Maui Rep. Elle Cochran isn’t waiting.

Hearing continual frustration from Lahaina constituents about what they call a lack of clear direction from Maui County government on when they can rebuild their homes, Cochran is creating a coalition of contractors, architects, suppliers and other building professionals to guide people who have questions.

Her goal: To enable people to rebuild quickly once they get the green light from Maui County.

“I want the families who are from here to be able to get back to their properties,” she says.

Cochran’s effort comes at what may be a turning point for the county. Maui officials last week announced the process for creating a much-anticipated, long-term recovery plan for Lahaina.

But that plan will take months to develop. In the meantime, on Tuesday evening, county officials plan to hold a public meeting with homeowners, which could provide answers. Officials are expected to inform the public about infrastructure, rebuilding, permitting and insurance.

Cochran doesn’t hesitate when asked what constituents say they want to hear from the county on Tuesday.

“That they’re going to set up a one-stop shop” for permitting, she says. “Boom: One-stop shop.
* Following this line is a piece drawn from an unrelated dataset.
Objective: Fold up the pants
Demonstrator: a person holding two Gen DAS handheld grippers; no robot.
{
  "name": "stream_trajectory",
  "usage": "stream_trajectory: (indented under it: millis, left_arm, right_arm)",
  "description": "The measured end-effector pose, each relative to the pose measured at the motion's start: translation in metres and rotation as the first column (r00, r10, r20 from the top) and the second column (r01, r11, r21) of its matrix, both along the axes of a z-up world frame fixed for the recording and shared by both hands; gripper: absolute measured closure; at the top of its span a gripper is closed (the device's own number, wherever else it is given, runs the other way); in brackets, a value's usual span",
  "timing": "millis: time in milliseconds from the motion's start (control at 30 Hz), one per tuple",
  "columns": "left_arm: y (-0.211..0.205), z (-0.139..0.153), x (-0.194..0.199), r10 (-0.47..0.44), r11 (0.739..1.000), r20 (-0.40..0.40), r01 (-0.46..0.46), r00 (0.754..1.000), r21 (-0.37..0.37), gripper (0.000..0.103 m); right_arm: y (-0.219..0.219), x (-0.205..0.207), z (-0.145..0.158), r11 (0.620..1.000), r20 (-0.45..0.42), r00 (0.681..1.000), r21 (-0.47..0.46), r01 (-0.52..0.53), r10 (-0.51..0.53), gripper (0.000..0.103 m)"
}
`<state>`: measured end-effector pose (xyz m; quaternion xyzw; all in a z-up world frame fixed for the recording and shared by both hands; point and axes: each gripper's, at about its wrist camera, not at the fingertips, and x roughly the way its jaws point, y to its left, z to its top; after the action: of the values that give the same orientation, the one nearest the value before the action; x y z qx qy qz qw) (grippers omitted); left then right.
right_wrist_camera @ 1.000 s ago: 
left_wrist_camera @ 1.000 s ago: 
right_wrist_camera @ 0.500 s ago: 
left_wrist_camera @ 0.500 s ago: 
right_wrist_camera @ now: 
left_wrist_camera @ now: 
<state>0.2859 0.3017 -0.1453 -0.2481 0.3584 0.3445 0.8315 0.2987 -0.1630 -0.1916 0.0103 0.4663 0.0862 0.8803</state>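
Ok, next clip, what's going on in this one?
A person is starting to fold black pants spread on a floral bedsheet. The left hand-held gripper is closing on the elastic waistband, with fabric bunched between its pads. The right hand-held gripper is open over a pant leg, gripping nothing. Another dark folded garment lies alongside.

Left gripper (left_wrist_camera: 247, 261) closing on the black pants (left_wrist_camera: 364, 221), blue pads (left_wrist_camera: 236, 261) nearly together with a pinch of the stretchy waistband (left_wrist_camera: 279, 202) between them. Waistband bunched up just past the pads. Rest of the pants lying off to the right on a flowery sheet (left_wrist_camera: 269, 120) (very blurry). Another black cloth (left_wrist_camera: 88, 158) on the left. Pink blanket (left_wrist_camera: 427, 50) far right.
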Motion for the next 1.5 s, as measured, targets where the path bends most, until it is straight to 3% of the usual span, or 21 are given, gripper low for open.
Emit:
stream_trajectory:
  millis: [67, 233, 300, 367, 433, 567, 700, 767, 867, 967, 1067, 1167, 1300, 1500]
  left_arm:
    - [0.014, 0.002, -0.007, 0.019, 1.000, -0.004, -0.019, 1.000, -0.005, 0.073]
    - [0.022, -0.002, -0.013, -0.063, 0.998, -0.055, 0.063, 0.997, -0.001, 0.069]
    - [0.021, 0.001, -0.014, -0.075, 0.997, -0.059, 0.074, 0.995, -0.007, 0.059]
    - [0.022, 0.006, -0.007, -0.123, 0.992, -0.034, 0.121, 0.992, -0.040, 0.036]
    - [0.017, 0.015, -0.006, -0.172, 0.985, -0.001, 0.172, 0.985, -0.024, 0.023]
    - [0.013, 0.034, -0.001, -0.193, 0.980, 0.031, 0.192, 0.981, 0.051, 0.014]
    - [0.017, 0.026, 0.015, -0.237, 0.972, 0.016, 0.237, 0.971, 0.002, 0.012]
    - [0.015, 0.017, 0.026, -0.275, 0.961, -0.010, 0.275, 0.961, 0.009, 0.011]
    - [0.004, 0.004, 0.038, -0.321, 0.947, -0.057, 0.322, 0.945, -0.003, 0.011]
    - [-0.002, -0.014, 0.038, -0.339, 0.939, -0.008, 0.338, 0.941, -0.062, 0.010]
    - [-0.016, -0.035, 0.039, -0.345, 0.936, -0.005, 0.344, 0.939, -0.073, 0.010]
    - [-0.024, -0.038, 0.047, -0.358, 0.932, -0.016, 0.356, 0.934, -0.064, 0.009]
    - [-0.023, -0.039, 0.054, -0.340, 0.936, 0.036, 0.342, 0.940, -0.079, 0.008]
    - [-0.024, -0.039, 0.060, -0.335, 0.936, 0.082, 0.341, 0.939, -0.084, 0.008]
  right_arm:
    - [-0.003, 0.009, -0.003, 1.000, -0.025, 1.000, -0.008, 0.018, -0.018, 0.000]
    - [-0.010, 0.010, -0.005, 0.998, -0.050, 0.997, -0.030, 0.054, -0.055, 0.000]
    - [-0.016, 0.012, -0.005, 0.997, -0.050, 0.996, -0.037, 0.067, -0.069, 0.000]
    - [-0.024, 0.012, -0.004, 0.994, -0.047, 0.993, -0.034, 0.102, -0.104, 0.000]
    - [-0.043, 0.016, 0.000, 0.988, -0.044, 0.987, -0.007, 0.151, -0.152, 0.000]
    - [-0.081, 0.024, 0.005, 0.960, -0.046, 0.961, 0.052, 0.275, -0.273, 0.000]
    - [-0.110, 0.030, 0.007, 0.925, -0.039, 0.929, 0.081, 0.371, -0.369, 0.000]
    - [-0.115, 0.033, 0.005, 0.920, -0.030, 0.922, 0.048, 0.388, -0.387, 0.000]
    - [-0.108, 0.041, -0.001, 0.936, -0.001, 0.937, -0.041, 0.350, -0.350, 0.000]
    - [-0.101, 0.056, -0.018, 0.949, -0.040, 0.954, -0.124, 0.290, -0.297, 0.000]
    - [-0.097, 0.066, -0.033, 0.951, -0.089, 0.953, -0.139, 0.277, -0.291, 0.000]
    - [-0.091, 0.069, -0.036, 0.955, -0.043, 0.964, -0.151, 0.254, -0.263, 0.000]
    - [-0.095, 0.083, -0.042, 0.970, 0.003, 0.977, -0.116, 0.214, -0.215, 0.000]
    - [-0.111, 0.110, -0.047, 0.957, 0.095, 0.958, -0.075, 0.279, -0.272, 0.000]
”And if you don’t have enough staffing, you outsource and get this done,” she added.

The effect of delay, Cochran says, is enormous. Buildings can be rebuilt. But Cochran says delays and an information vacuum are causing people to leave Maui. And the experience of other disaster areas is that many residents who leave don’t return.

The Council for Native Hawaiian Advancement has estimated that 1,500 people have moved away from Maui County since the August fires. And the University of Hawaii Economic Research Organization has reported that Maui County had lost more than 1,000 households as of February. Even the town’s Santa Claus has joined the exodus from Lahaina.

It’s people who created the community and culture of Lahaina, Cochran says. And if they don’t return, the harm will be irreparable.

“Many don’t understand that it’s not the beaches and tourist attractions that make Lahaina special — it’s the people, our community and our local culture,” she said. “So knowing that there is a plan might give them hope. They’ve already been through so much, and I want them to have one less thing to worry about.” 

County officials declined requests for an interview for this article.

Among those struggling to get information from the county is Jim Davis, a Lahaina resident who lost his home near Front Street. Davis said he understands some delays. Even though Army Corps of Engineers crews have cleared his lot, Davis said Corps crews and trucks are still in his neighborhood, so trying to get construction trucks in and out now doesn’t make sense.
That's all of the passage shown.